The Mojo and the Sayso which opened at ACT last night is four actors and a car, but the car is the thing, the main entity. The car is the set, the stage, and the focal character. It may not have any lines, but it stands in for everything that moves playwright Aisha Rahman's story forward. It's the absent child, gunned down by aggro off-duty cops, it's the broken family, being rebuilt from the ground up with parts scavenged from here or there, it's the hard facts of terrestrial life in the face of the easy fixes of shyster spirituality. Jennifer Zeyl designed the set. She's a genius, we hear.

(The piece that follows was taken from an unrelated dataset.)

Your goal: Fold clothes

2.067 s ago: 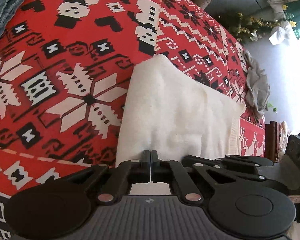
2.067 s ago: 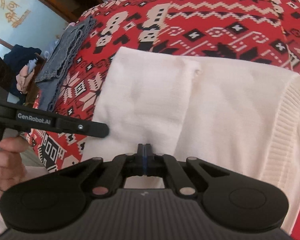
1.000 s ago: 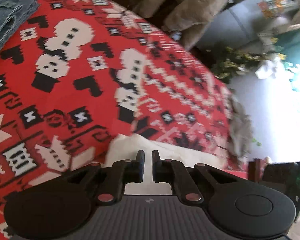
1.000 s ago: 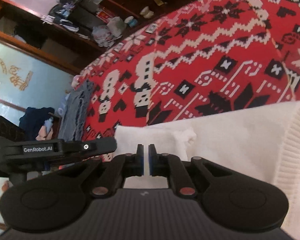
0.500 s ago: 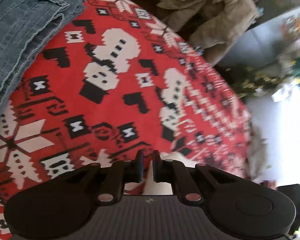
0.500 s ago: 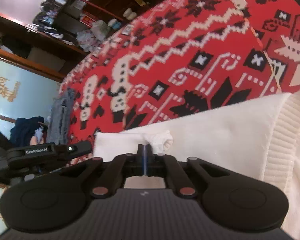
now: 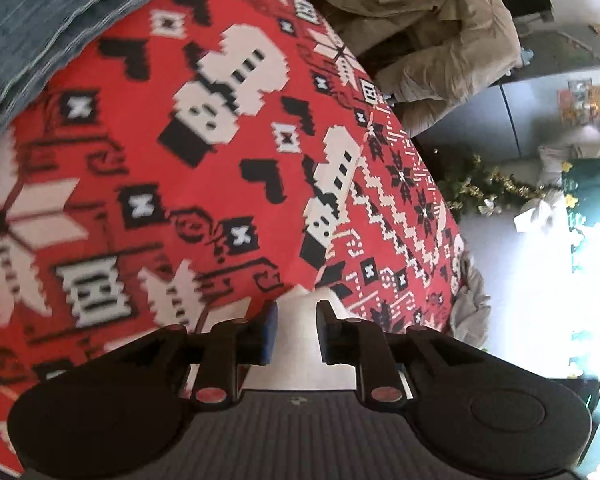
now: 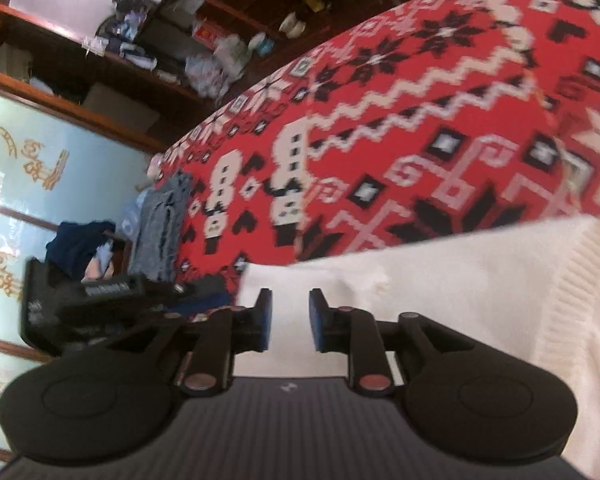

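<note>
A cream knit sweater [image 8: 460, 300] lies folded on the red patterned blanket [image 8: 420, 120]. My right gripper [image 8: 290, 320] hangs just over the sweater's near left part; its jaws are opening and the fabric lies under the gap, not pinched. In the left wrist view only a small peak of the sweater [image 7: 300, 360] shows. It sits between the parting blue pads of my left gripper [image 7: 296, 330], whose jaws are opening too, with the pads off the cloth. The left gripper's black body [image 8: 100, 300] also appears at the left of the right wrist view.
Folded blue jeans [image 7: 40, 20] lie at the blanket's far left, seen also as jeans [image 8: 160, 224]. A beige coat [image 7: 440, 40] is heaped beyond the blanket [image 7: 180, 200]. A grey cloth [image 7: 470, 304] hangs at its right edge. Cluttered shelves [image 8: 180, 40] stand behind.
Both grippers held the sweater's edge pinched and carried it across the blanket. Now both pairs of jaws have parted and the fabric is let go.
</note>
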`<control>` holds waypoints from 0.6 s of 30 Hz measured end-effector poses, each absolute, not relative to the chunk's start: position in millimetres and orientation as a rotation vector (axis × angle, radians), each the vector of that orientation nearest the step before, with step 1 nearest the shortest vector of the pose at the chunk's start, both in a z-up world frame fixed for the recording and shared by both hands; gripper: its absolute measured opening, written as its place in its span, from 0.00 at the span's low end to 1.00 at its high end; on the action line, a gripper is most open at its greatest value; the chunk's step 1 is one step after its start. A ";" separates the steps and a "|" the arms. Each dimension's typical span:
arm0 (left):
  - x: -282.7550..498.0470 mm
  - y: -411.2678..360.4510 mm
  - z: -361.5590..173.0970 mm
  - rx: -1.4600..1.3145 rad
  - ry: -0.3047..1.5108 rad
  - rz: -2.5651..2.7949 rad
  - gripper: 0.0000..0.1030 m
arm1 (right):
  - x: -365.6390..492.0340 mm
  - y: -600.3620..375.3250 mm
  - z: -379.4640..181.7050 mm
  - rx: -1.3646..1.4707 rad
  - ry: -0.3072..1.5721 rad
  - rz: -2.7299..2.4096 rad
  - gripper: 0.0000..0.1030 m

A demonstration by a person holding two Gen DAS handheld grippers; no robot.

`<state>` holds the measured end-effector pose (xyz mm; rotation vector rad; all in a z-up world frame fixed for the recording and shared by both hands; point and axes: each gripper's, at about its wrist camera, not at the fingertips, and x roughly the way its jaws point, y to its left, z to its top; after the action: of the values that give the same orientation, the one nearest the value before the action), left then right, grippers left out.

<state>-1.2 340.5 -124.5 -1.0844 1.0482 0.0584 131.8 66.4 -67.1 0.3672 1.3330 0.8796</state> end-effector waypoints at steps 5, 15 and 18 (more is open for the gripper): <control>-14.7 346.9 -130.7 -1.173 1.042 0.055 0.28 | 164.8 136.0 -44.3 0.210 1.469 0.879 0.32; -15.5 356.7 -144.3 -1.211 1.056 -0.044 0.27 | 186.4 268.5 -76.7 -0.319 1.778 0.766 0.35; -12.3 351.6 -147.4 -1.184 1.065 -0.052 0.27 | 183.7 282.6 -89.9 -0.396 1.848 0.750 0.35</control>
<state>-12.3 351.6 -147.4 -1.1837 1.0645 -0.0520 183.7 282.6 -89.9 -0.3959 1.8480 0.7500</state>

The church takes a lot of punches in this play, and almost a knife and almost a bullet (and since this is a play in the round you, as an audience member, will likely have a gun pointed at you during the show). It's a bullet meant for...who knows in Seattle...Ken Hutcherson, maybe--He's the high profile guy that comes to mind. The Church, see, is sweeping in to collect the check that this family received to compensate them for the wrongful death of their son. A dollar amount is never mentioned, but it's enough to move the family and start over in a new life. Or enough to further enrich a local religious type who the mother is enthralled with, but he eventually gets exposed as a pretender and a hypocrite. This is a 20-year old play, but the final act is so contemporary it seems like it was written yesterday afternoon, what with Family Values Republicans currently tumbling out of the closet like it was a clown car.

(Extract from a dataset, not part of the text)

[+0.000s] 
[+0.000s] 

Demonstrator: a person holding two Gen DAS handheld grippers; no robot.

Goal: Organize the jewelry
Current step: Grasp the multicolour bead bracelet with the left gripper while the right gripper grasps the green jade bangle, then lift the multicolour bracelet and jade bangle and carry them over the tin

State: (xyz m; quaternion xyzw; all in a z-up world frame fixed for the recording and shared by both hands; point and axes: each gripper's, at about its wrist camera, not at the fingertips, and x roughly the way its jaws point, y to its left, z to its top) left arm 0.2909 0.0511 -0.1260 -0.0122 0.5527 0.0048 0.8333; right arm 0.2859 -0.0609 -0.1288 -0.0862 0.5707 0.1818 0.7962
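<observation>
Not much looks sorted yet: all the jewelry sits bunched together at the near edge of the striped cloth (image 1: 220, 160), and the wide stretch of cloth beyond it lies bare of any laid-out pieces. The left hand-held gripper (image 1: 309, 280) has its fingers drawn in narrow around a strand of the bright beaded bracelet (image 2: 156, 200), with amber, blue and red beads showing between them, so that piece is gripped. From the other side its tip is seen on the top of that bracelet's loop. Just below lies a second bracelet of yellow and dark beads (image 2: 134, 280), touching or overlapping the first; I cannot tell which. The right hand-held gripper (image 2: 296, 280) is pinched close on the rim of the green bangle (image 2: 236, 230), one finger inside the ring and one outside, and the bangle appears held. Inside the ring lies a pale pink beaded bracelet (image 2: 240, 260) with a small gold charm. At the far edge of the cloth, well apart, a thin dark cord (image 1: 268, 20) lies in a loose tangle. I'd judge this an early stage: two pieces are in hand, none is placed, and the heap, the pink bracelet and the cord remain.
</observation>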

It's a small play that contains a bunch of big themes like The Black Father, The Black Son, The Black Male, The Black Nuclear Family, grief, loss and recovery, and, of course, the Role of the Church in the Black Family. That's a lot to pack in to a tidy little hour and half package, but it's done pretty handily. After reading about how some of the monologues were jazz-inspired and that the play is "a forerunner of the emerging hip-hop theatre scene" we expected a little more from the language here, and there were some bright spots, but for the most part it was pretty flat, at least relative to some other recent big black Seattle theater events like Native Son and Radio Golf. It does have some things to add to the conversation started by those works, though, and it's a gorgeous production.